## Your instructions
From the line containing "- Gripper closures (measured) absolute" through the last line below, copy every line exactly, leaving out the pictures.

+===+

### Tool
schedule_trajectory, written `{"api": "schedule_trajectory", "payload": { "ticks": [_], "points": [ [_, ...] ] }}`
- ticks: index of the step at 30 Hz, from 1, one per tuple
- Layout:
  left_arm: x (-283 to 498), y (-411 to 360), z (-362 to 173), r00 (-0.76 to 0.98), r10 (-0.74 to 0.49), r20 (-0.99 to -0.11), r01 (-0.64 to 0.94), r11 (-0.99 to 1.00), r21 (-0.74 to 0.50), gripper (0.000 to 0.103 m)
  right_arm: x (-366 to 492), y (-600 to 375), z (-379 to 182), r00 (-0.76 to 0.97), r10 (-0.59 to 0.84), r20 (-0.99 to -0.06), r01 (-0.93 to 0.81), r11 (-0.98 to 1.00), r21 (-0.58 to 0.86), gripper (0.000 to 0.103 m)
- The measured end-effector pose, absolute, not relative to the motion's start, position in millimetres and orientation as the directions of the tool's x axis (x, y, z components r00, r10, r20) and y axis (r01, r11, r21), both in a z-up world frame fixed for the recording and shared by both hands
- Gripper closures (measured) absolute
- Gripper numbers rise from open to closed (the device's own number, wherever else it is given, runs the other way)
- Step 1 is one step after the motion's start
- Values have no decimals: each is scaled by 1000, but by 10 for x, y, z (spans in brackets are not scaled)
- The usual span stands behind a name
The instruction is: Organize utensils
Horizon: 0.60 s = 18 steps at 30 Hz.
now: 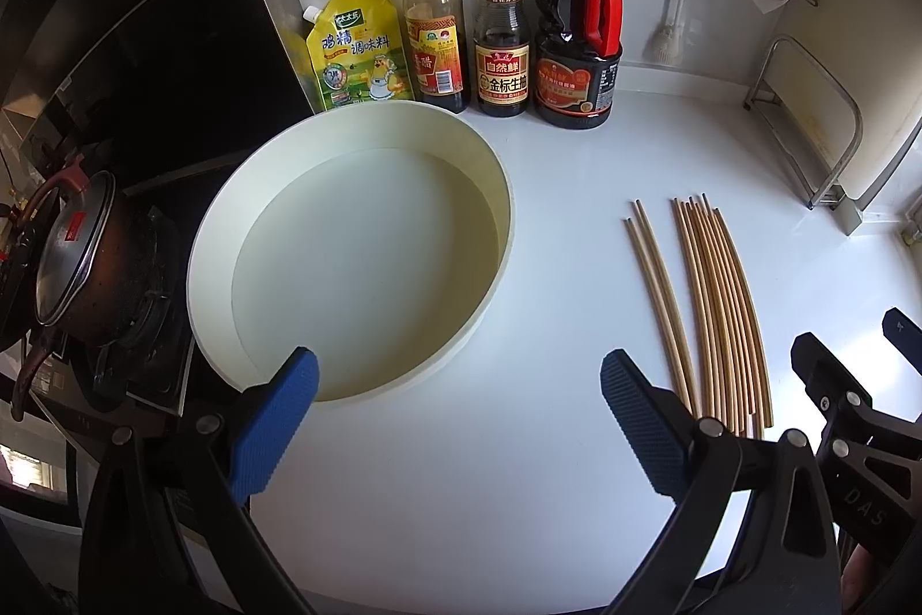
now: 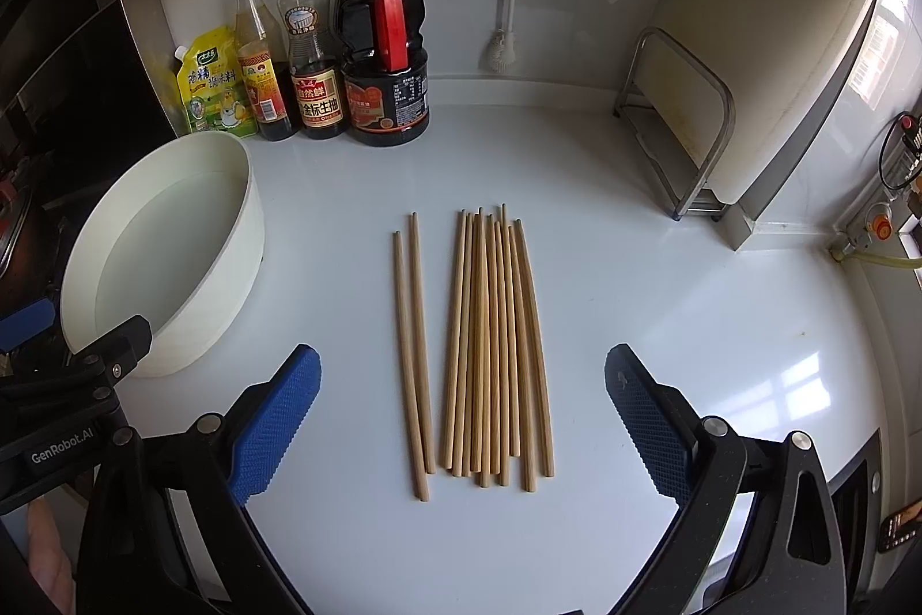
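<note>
The right gripper, blue-padded jaws spread wide, hovers above the pale wooden chopsticks lying just right of the round cream plastic tub. The left gripper, equally spread and holding nothing, hangs near the tub's front rim.

Bare counter is lying open right of the chopsticks, the round tub (left) and bottles behind hemming them
</note>
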<state>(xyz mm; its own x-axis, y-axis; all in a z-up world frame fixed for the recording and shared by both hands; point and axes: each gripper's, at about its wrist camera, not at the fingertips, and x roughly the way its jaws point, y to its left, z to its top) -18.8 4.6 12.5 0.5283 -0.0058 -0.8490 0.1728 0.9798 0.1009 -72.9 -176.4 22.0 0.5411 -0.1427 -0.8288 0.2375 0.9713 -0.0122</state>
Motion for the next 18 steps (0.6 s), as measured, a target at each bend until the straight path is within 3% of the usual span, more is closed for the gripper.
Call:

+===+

## Expected output
- Gripper closures (measured) absolute
- Gripper numbers rise from open to closed (the device's own number, wherever else it is given, runs the other way)
- Step 1 is one step after the motion's start
- Values have no decimals: each is scaled by 1000, but by 10 for x, y, z (spans in brackets are not scaled)
- The usual span stands behind a name
The instruction is: Organize utensils
Horizon: 0.60 s = 18 steps at 30 Hz.
now: 
now: 
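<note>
The right gripper, blue-padded jaws spread wide, hovers above the pale wooden chopsticks lying just right of the round cream plastic tub. The left gripper, equally spread and holding nothing, hangs near the tub's front rim.

Bare counter is lying open right of the chopsticks, the round tub (left) and bottles behind hemming them
</note>
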<state>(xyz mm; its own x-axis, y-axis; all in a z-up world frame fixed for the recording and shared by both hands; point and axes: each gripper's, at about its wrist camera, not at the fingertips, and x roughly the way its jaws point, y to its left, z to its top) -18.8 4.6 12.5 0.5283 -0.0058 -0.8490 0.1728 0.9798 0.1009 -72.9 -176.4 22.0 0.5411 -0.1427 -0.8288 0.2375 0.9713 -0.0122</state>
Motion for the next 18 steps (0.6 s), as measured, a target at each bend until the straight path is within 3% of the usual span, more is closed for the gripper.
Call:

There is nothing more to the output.